#### TASK GOAL
Return all the lines below exactly. Any picture among them is omitted.
SOURCE MATERIAL START
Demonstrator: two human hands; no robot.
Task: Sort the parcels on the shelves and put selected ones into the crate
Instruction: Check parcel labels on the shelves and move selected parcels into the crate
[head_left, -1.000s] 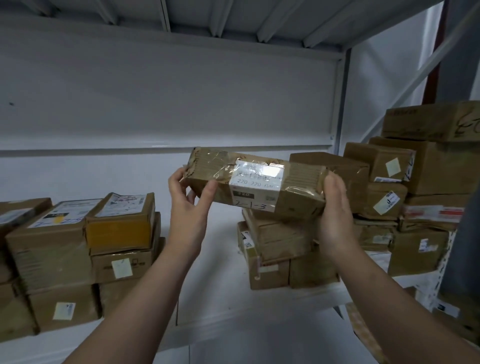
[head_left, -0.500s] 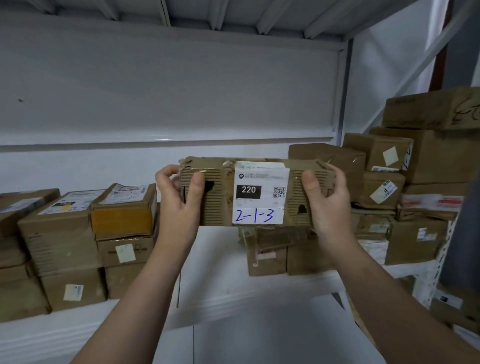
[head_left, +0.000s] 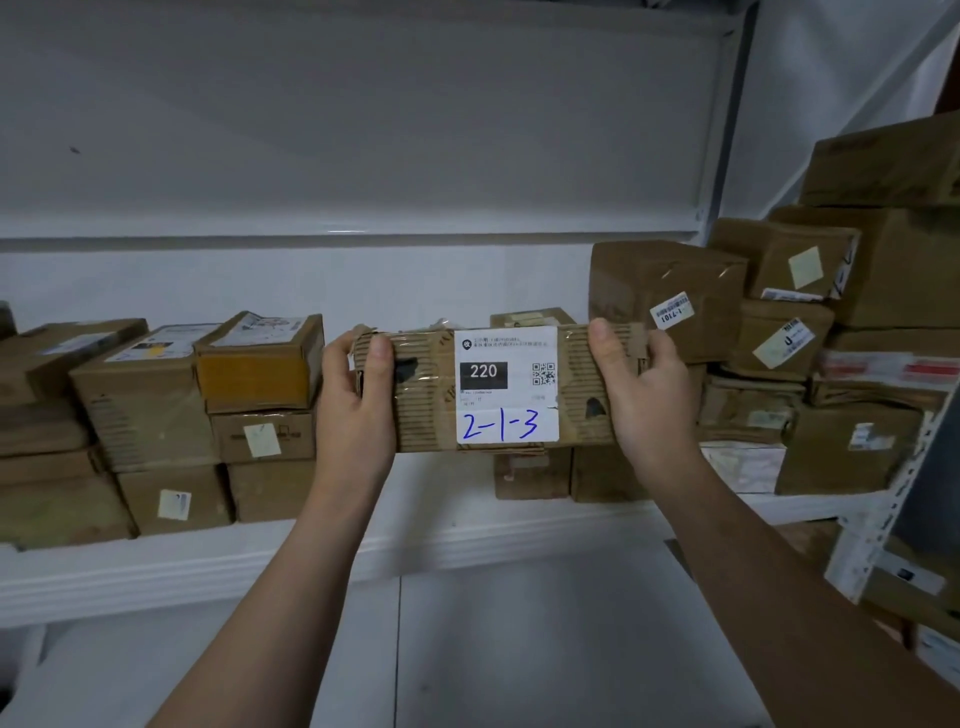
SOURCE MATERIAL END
#### ANSWER FOR THIS EXERCISE
Demonstrator: two human hands; no robot.
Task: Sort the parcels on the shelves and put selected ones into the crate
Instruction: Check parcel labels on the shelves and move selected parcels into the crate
[head_left, -1.000s] 
[head_left, -0.500s] 
[head_left, +0.000s] 

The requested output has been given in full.